Is it possible to do Batch Rendering with 3D skeletal animation data?

Started by
7 comments, last by mmakrzem 9 years, 4 months ago

I've implemented a batch rendering technique that is described in detail here:http://www.gamedev.net/page/resources/_/technical/opengl/opengl-batch-rendering-r3900

I'd like to extend it now to support 3D skeletal animation data, but I'm not sure what is the best way to do that so that the bone transformation can happen on the GPU rather than on the CPU. The Batches as they are defined right now depend on a transform matrix but that means that if I try to render a human, each limb would go into its own Batch, which means I would not get any performance gain by using the BatchManager as described in the article above.

Can someone suggest how to do batch rendering that works with 3D skeletal animation data? Is that even possible?

Advertisement
Use an array of transforms.
Each vertex can store an index into that array - or more commonly 4 indices and 4 weights for smooth 'skinning' transitions at the elbows, etc...
Then to draw multiple characters in one batch, have each instance store an offset to add to each vertex's bone-index.

I'm a little confused how this array would work. Lets say I am trying to animate a stick that is made up of 2 points. The first point is the feet, and the second point is the head. By default, the feet are at 0,0,0 and the head is at 0,1,0. Okay in my game I have 3 sticks and each is animated in a different position and orientation. My batch would contain 6 vertices, 3 of which would be at 0,0,0 and 3 that would be at 0,1,0. If I want each stick to be animated and positioned correctly, I'd need three 4x3 transformation matrices to define how to move and rotate each of the sticks in 3D space. If I do what you propose, I'd have 3 indices per vertex, and an array containing three 4x3 matrices? This doesn't scale very well as a model will have 100's of vertices which means 100's of 4x3 matrices.

If I want each stick to be animated and positioned correctly, I'd need three 4x3 transformation matrices to define how to move and rotate each of the sticks in 3D space. If I do what you propose, I'd have 3 indices per vertex, and an array containing three 4x3 matrices? This doesn't scale very well as a model will have 100's of vertices which means 100's of 4x3 matrices.
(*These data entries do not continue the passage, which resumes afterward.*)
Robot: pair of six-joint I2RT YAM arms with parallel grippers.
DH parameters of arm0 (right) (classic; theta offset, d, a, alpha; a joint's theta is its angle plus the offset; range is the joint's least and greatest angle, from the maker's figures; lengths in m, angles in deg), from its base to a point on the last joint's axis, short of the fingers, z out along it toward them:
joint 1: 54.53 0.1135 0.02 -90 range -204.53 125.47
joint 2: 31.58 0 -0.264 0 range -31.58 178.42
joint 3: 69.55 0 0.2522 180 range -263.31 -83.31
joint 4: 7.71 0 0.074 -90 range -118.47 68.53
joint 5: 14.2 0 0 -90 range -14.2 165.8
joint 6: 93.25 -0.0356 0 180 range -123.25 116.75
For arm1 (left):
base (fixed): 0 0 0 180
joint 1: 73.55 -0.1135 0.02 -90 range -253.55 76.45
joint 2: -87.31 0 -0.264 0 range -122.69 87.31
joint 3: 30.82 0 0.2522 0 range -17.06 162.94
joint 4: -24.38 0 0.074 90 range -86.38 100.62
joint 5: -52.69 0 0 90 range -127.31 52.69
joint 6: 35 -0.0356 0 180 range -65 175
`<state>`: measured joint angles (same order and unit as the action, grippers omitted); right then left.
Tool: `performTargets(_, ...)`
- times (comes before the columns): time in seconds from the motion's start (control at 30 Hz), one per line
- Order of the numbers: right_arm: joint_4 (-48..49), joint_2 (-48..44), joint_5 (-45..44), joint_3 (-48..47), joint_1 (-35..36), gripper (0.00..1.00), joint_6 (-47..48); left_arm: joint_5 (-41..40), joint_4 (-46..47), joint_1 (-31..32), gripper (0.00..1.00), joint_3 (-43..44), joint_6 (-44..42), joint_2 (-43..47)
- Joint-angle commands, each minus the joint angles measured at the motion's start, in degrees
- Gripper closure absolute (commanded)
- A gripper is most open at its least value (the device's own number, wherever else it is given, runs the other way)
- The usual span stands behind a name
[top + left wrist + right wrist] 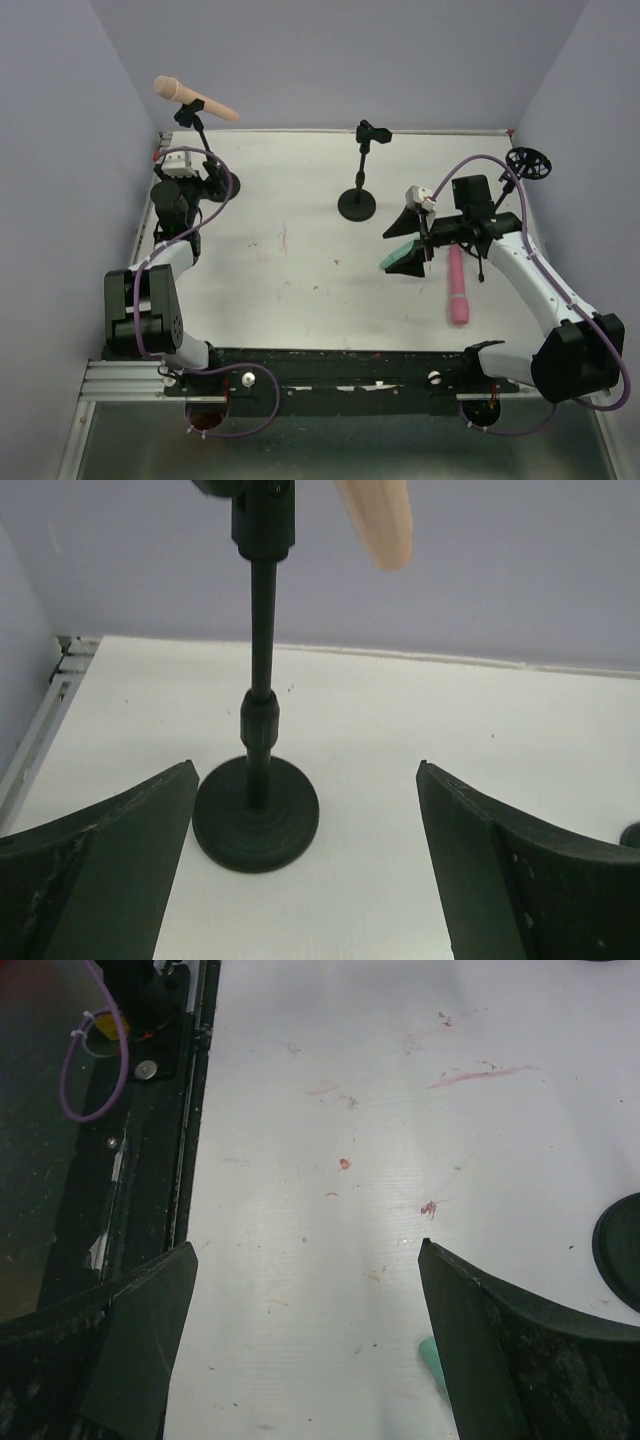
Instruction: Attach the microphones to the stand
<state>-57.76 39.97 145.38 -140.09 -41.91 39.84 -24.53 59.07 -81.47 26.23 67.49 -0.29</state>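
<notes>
Three toy microphones. The peach-tan plastic microphone (pixel 195 100) sits clipped on a black stand (pixel 203 140) well left of the empty black round-base middle stand (pixel 358 175). The mint-teal microphone (pixel 402 258) lies on the white table (pixel 290 280) just right of that stand, and the pink microphone (pixel 457 287) lies further right. They're likely light, rigid and smooth, so grip mid-body. The right gripper (pixel 305 1260) is spread open, angled down, with the teal one at its finger edge, not between. The left gripper (pixel 305 780) is spread open too, facing the peach one's stand.
</notes>
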Motion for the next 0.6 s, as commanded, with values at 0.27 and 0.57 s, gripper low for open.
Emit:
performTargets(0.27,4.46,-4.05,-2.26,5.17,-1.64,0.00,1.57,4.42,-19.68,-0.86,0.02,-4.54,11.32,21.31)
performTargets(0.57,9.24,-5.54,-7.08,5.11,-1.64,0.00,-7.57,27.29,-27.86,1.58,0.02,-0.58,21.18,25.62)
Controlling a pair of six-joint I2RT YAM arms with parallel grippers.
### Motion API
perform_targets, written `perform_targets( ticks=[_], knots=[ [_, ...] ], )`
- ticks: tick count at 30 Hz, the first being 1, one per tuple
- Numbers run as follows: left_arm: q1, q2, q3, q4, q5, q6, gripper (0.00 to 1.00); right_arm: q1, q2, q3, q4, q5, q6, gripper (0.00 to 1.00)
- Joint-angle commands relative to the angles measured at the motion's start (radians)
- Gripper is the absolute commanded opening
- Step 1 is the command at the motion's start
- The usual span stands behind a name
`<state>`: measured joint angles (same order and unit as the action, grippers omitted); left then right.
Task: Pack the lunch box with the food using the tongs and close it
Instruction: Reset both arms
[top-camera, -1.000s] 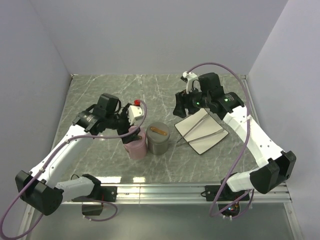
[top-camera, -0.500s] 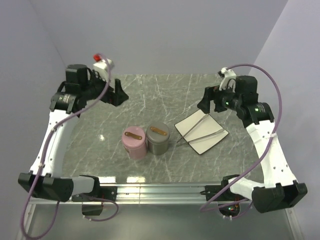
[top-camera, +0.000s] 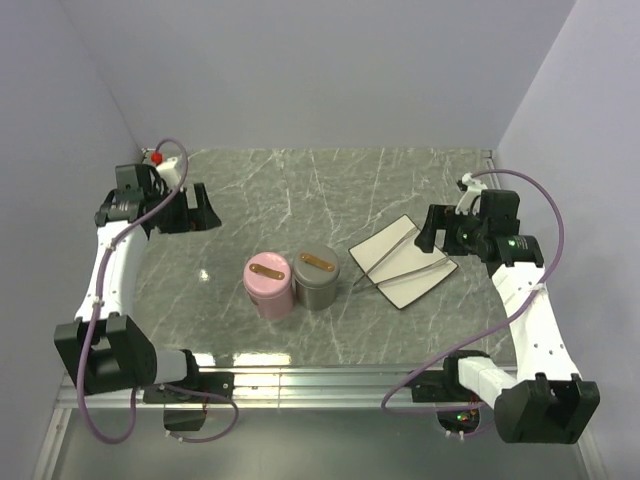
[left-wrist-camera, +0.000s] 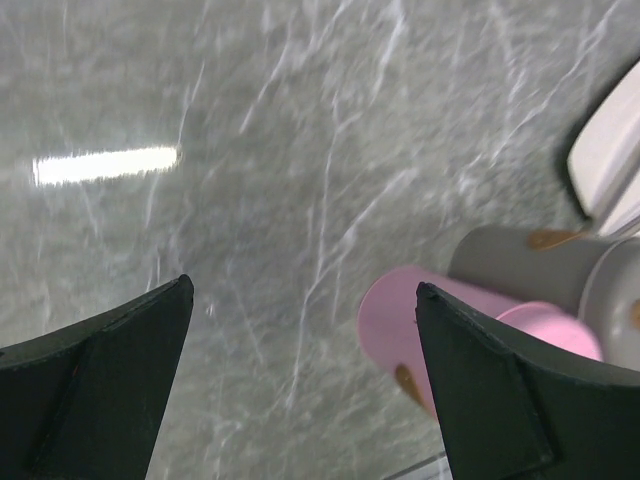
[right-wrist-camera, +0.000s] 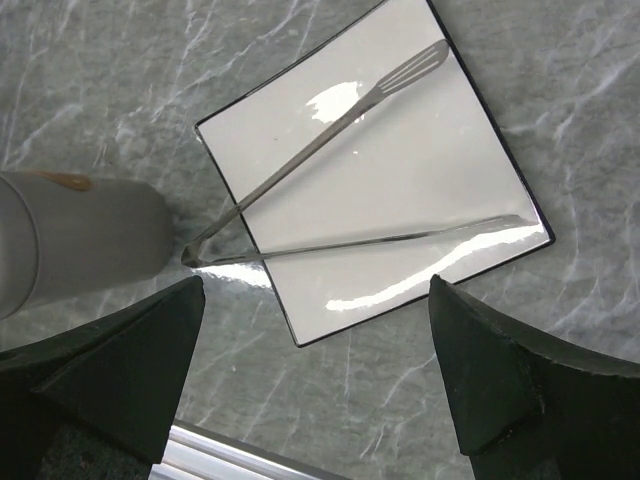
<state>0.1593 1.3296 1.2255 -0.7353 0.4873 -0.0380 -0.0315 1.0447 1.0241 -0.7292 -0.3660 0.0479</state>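
Note:
The lunch box shows as two round tubs standing side by side, pink (top-camera: 268, 286) and grey (top-camera: 316, 278), each topped by a lid with a brown tab. To their right the silver tongs (top-camera: 385, 255) lie spread in a V on the white plate (top-camera: 405, 288), joint toward the grey tub. No food shows in any view. My left gripper (top-camera: 198, 208) hangs open at the far left, well away from the tubs. My right gripper (top-camera: 428, 230) is open just right of the plate. The left wrist view has the left gripper (left-wrist-camera: 302, 285) empty above the pink tub (left-wrist-camera: 390, 320). The right wrist view has the right gripper (right-wrist-camera: 316, 282) empty near the tongs (right-wrist-camera: 300, 160).
The grey marbled table is walled at the back and both sides. An aluminium rail (top-camera: 330, 380) runs along the near edge between the arm bases. The grey tub (right-wrist-camera: 80, 235) stands close to the tongs' joint and the plate's (right-wrist-camera: 400, 170) left corner.
Both arms have pulled away from the middle. The left one left the pink tub for the far left side. The right one drew back from over the plate to its right.

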Motion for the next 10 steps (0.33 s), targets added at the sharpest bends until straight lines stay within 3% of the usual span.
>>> perform_targets(
  ticks=[1, 10],
  knots=[
    [0.002, -0.113, -0.055, 0.05, -0.056, 0.072, 0.99, -0.011, -0.054, -0.022, 0.063, 0.01, 0.013, 1.0],
    [0.002, -0.179, -0.141, 0.079, -0.056, 0.067, 1.0, -0.015, -0.094, -0.053, 0.077, -0.002, 0.02, 1.0]
  ],
)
I don't understand how you've come up with three in the bolded bit. Each stick only has two bone (head/foot), so each stick has two matrices. Each vertex also only has one bone-index because it's either connected to the head, or to the feet.


It doesn't matter how many vertices are in the feet/head. Per object, you have one 'feet' transform and one 'head' transform.
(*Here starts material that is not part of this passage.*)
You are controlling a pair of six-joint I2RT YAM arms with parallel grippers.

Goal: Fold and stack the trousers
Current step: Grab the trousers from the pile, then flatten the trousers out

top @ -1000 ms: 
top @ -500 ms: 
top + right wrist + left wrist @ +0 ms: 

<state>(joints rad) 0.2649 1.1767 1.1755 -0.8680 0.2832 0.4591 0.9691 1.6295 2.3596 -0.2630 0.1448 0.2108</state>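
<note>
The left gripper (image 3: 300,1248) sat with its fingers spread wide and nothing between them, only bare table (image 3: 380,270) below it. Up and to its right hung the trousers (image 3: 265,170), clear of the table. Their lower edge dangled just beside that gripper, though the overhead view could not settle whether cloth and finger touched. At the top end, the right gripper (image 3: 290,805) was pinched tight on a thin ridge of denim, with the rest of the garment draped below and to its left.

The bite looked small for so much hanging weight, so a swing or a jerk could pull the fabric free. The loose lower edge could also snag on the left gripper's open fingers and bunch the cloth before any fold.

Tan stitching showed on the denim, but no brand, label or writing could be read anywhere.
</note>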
Transform buffer: {Head0, Feet0, Head1, Feet1, Head2, Feet2...}

Vertex Buffer if the head was made up of 2 verts and the feet also of two verts:


{
//stick 0's verts
  {pos={a,b,c},uv={d,e},bone={0/*aka Head0*/}},
  {pos={f,g,h},uv={i,j},bone={0/*aka Head0*/}},
  {pos={k,l,m},uv={n,o},bone={1/*aka Feet0*/}},
  {pos={p,q,r},uv={s,t},bone={1/*aka Feet0*/}},
//stick 1's verts
  {pos={u,v,w},uv={x,y},bone={2/*aka Head1*/}},
  {pos={z,A,B},uv={C,D},bone={2/*aka Head1*/}},
  {pos={E,F,G},uv={H,!},bone={3/*aka Feet1*/}},
...
}

In the vertex shader, you then do something like:


  int boneIndex = vertex.bone;
  Vec4 transform0 = TransformBuffer.Load(boneIndex*3+0);//index*3 because we have 3 Vec4's per transform
  Vec4 transform1 = TransformBuffer.Load(boneIndex*3+1);
  Vec4 transform2 = TransformBuffer.Load(boneIndex*3+2);
  Mat4 transform = Mat4( transform0, transform1, transform2, vec4(0,0,0,1) );
  Vec3 worldPosition = mul(transform, Vec4(vertex.position,1) );

Then as an extension to this, you can get "skinning" (soft transitions between bones) by using more than one bone index per vertex.
e.g. A vertex that's 75% controlled by the head bone, but 25% by the feet bone:
{pos={a,b,c},uv={d,e},bones={0/*aka Head0*/, 1/*aka Feet0*/}, weights={0.75,0.25}},

Then a VS that loads multiple bone indexes and blend weights for each one.


  int boneIndex0 = vertex.bones.x;
  Vec4 transform0_0 = TransformBuffer.Load(boneIndex0*3+0);
  Vec4 transform0_1 = TransformBuffer.Load(boneIndex0*3+1);
  Vec4 transform0_2 = TransformBuffer.Load(boneIndex0*3+2);

  int boneIndex1 = vertex.bones.y;
  Vec4 transform1_0 = TransformBuffer.Load(boneIndex1*3+0);
  Vec4 transform1_1 = TransformBuffer.Load(boneIndex1*3+1);
  Vec4 transform1_2 = TransformBuffer.Load(boneIndex1*3+2);

  Vec4 transform0 = transform0_0 * vertex.weights[0] + transform1_0 * vertex.weights[0];
  Vec4 transform1 = transform0_1 * vertex.weights[0] + transform1_1 * vertex.weights[0];
  Vec4 transform2 = transform0_2 * vertex.weights[0] + transform1_2 * vertex.weights[0];

  Mat4 transform = Mat4( transform0, transform1, transform2, vec4(0,0,0,1) );

p.s. the above code does horrible linear blending of matrices, which doens't produce very good quality. Often animation systems will use a quaternion + a vec3 scale + a vec3 position, blending them individually, and then using those blended results to construct a Mat4x4.
p.p.s. Half-Life 1 in 1998 was one of the first games I know of that pioneered "skinned animation" and it's been the defacto standard character animation technique ever since. It's common these days to have characters with, say, 10k verts and 50 bone matrices. Nextgen even more like 100k verts and 150 bone matrices.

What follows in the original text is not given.